Histologic assessment
After deparaffinization and rehydration, the sections were stained with hematoxylin–eosin (H&E) (Lai et al., 2021) and Safranin O–fast green (Walter et al., 2014) to assess the extent of intervertebral disc degeneration. The degeneration score was calculated using a modified scoring system (Yang et al., 2009), where higher scores indicate more severe degeneration. The observers (KW Tu, XH Dai, K Zhao) were blinded to the group assignments.
Immunohistochemistry
The mice sections were deparaffinized and rehydrated, followed by antigen retrieval in citric acid buffer (pH 6.0) using a 60 °C water bath for 16 h to unmask antigenic sites and enhance antibody binding. After cooling to room temperature, the sections were incubated with 0.3% hydrogen peroxide solution for 10 min to quench endogenous peroxidase activity, and then blocked with 10% goat serum for 30 min at room temperature to prevent nonspecific binding. Subsequently, the sections were incubated overnight at 4 °C with primary antibodies against collagen type II (1:100, 28459-1-AP; Proteintech, Rosemont, IL, USA) and aggrecan (1:100, 13880-1-AP; Proteintech, Rosemont, IL, USA), followed by incubation with an HRP-conjugated secondary antibody (RGAU011; Proteintech, Rosemont, IL, USA) for 1 h at room temperature. The immunoreactive signals were visualized using 3,3′-diaminobenzidine (DAB) as a chromogenic substrate, and the sections were counterstained with hematoxylin. Finally, the slides were dehydrated, mounted with neutral resin, and observed under an optical microscope (ZEISS AXIO Imager D2, Germany). All investigators (KW Tu, XH Dai, K Zhao) were blinded to group assignments.
Animal ethics
This study was approved by the Laboratory Animal Care and Use Committee of Nanfang Hospital, Southern Medical University (IACUC-LAC-20230413-017).
Statistical analyses
Inclusion criteria: All rats and mice that survived until the designated experimental endpoint and successfully completed all scheduled procedures (including surgery, MRI scanning, and tissue collection) were included in the statistical analysis.

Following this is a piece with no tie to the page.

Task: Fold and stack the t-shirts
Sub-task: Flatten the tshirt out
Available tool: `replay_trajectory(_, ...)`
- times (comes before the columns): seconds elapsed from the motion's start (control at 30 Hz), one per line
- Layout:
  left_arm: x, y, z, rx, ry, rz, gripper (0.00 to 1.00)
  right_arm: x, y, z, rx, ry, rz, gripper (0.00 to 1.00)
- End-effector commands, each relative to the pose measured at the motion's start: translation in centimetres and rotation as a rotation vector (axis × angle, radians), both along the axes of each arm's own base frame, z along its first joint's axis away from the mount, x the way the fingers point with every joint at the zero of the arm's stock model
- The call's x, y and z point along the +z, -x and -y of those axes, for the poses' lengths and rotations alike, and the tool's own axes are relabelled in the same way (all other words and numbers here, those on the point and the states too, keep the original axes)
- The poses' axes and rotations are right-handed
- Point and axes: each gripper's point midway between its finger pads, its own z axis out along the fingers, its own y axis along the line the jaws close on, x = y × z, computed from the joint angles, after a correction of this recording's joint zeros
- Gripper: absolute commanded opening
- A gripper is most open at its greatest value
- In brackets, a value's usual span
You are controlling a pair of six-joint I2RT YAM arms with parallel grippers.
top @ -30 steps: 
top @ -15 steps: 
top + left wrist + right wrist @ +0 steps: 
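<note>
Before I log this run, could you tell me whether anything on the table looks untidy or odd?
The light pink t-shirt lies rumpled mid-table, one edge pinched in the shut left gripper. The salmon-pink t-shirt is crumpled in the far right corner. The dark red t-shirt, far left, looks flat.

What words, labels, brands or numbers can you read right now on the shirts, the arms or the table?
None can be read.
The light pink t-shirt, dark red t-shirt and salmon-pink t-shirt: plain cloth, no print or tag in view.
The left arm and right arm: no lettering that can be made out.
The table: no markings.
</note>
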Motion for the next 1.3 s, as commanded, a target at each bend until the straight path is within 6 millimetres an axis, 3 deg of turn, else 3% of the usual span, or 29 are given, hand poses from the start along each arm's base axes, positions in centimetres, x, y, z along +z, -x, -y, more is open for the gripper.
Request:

Exclusion criteria: Animals exhibiting severe neurological deficits (e.g., forelimb paralysis), inability to access food or water, or weight loss exceeding 20% of their baseline body weight prior to the experimental endpoint were excluded from the analysis. All statistical analyses were conducted using SPSS 20.0 (SPSS Inc., Armonk, NY, USA). Continuous data are expressed as the mean ± standard deviation (SD), while nonparametric data are presented as the mean ± interquartile range (IQR). For continuous variables, the homogeneity of variance was first assessed. When variances were homogeneous, comparisons between two groups were performed using Student’s t-test, and one-way ANOVA followed by Bonferroni post hoc tests was applied for comparisons among multiple groups. If the variances were unequal, nonparametric tests were employed—specifically, the Mann–Whitney U test for two-group comparisons or the Kruskal–Wallis H test for multiple group comparisons. For nonparametric variables such as the disc Pfirrmann grade, the Kruskal–Wallis H test was used, with post hoc pairwise comparisons conducted using an adjusted α value. A p-value of < 0.05 was considered statistically substantial.
Results
Establishment of a cervical degeneration model in mice and rats
To induce cervical degeneration, a surgical approach was implemented in both mice and rats. Figure 1A illustrates the surgical procedure in mice. The cervical skin was incised to fully expose the cervical spine. Using micro-scissors, the laminae of the cervical vertebrae were removed to expose the spinal cord while preserving the facet joints, thereby establishing a model of cervical spinal instability. Similarly, Fig. 1B depicts the surgical procedure in rats, demonstrating the exposure and injury of the cervical intervertebral disc. The experimental timeline is shown in Fig. 1C, indicating that MRI scans, histological analysis, and protein expression assessments were conducted at 4, 8, and 12 weeks post-operation.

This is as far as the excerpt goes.